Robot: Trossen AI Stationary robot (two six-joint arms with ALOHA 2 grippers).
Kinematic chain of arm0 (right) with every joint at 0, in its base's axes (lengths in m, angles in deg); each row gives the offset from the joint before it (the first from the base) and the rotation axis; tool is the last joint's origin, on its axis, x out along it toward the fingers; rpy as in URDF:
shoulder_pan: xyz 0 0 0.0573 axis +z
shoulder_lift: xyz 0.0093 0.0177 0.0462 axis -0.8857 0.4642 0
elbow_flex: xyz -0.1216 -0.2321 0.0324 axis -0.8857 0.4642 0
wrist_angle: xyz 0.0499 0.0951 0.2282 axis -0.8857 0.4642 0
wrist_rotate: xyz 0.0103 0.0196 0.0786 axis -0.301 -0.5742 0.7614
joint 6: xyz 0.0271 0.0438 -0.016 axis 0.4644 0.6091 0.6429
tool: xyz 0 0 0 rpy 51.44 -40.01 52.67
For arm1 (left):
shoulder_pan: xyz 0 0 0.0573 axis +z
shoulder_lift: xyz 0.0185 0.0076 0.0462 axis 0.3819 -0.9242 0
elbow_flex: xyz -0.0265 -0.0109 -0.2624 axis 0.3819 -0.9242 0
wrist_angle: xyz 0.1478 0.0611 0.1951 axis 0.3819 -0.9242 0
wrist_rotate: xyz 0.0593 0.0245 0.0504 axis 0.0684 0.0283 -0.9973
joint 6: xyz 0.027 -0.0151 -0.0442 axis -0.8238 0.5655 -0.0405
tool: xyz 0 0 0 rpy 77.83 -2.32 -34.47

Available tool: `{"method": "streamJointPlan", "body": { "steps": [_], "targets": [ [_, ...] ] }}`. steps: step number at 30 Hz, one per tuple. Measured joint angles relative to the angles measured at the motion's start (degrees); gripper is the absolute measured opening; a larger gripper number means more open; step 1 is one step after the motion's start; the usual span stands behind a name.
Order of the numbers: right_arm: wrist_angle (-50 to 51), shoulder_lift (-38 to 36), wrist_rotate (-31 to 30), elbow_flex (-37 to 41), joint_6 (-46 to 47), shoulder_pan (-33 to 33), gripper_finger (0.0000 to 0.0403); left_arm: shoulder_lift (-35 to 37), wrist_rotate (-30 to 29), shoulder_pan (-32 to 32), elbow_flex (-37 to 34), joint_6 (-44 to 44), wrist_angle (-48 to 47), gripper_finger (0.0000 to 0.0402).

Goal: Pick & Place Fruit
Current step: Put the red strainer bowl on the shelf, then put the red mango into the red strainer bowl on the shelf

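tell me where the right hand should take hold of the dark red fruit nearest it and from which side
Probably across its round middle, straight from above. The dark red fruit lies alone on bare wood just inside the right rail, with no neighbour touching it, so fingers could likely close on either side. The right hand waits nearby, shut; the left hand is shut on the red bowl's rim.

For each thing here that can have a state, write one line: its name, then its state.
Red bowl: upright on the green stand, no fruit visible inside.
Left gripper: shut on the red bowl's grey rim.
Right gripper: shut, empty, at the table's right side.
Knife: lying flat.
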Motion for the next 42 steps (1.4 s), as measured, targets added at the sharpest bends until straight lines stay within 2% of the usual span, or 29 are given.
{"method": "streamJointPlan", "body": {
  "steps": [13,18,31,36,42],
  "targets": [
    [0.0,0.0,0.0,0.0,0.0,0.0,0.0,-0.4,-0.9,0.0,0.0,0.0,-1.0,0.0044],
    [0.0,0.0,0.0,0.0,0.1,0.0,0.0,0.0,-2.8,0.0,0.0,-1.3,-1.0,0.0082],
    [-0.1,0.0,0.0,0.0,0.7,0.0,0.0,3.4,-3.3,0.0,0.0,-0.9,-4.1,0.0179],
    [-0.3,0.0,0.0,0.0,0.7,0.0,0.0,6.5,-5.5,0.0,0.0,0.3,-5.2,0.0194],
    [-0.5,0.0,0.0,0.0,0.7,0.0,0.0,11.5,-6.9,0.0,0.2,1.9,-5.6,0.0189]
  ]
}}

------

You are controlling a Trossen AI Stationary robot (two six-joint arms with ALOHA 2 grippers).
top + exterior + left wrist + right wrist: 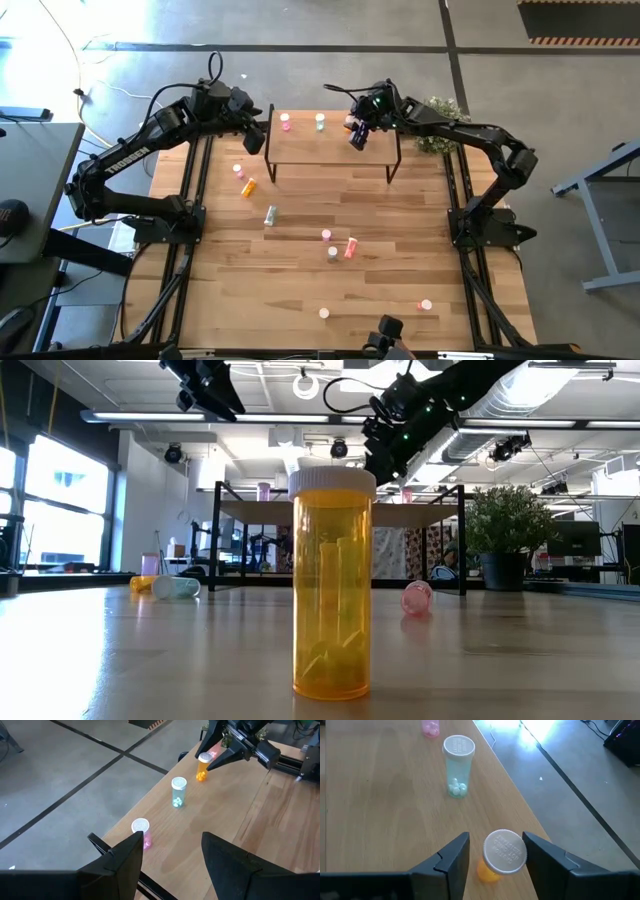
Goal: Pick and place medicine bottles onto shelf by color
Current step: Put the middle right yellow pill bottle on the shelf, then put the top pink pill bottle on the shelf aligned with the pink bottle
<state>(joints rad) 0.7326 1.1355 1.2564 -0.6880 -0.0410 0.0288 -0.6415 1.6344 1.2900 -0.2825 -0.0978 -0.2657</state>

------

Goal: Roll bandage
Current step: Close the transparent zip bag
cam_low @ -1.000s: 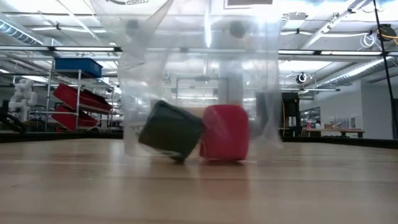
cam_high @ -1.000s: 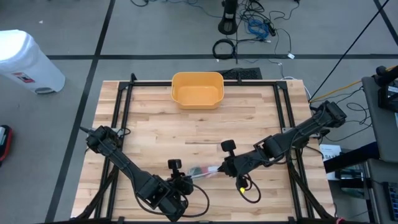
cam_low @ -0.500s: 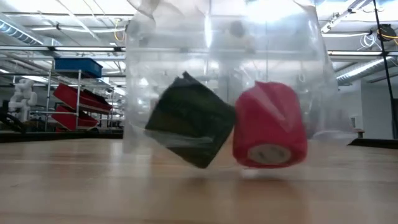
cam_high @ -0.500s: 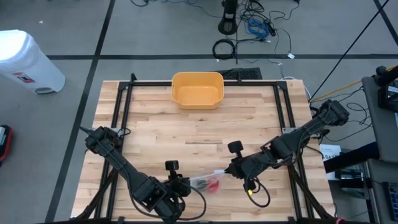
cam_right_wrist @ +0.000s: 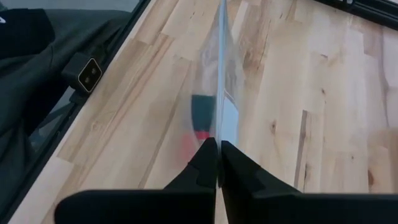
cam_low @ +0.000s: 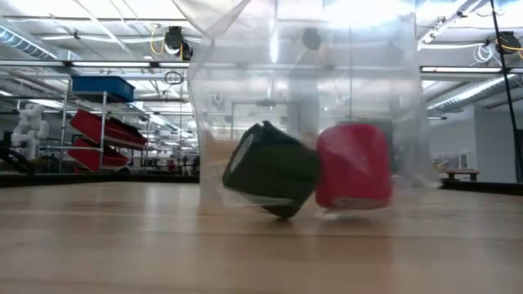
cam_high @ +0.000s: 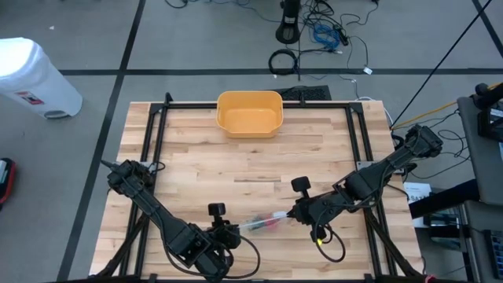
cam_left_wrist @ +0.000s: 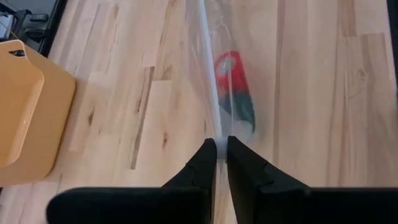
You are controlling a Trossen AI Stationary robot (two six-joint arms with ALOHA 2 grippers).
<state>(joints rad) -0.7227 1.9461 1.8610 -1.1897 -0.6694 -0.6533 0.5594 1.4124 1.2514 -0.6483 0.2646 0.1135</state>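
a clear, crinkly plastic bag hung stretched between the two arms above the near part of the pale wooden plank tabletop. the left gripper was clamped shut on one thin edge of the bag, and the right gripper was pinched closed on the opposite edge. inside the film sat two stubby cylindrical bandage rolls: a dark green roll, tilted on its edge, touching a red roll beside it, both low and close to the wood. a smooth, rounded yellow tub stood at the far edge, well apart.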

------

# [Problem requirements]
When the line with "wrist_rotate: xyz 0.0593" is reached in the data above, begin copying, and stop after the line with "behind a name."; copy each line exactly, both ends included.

# [Solution for this task]
wrist_rotate: xyz 0.0593 0.0245 0.0504 axis 0.0684 0.0283 -0.9973
joint 6: xyz 0.027 -0.0151 -0.0442 axis -0.8238 0.5655 -0.0405
tool: xyz 0 0 0 rpy 77.83 -2.32 -34.47

Available tool: `{"method": "streamJointPlan", "body": { "steps": [_], "targets": [ [_, ...] ] }}`. steps: step number at 30 Hz, one per tuple. Measured joint angles relative to the angles measured at the motion's start (degrees); gripper is the absolute measured opening; a larger gripper number means more open; step 1 is one step after the motion's start; the usual span stands behind a name.

This answer is complete as it stands.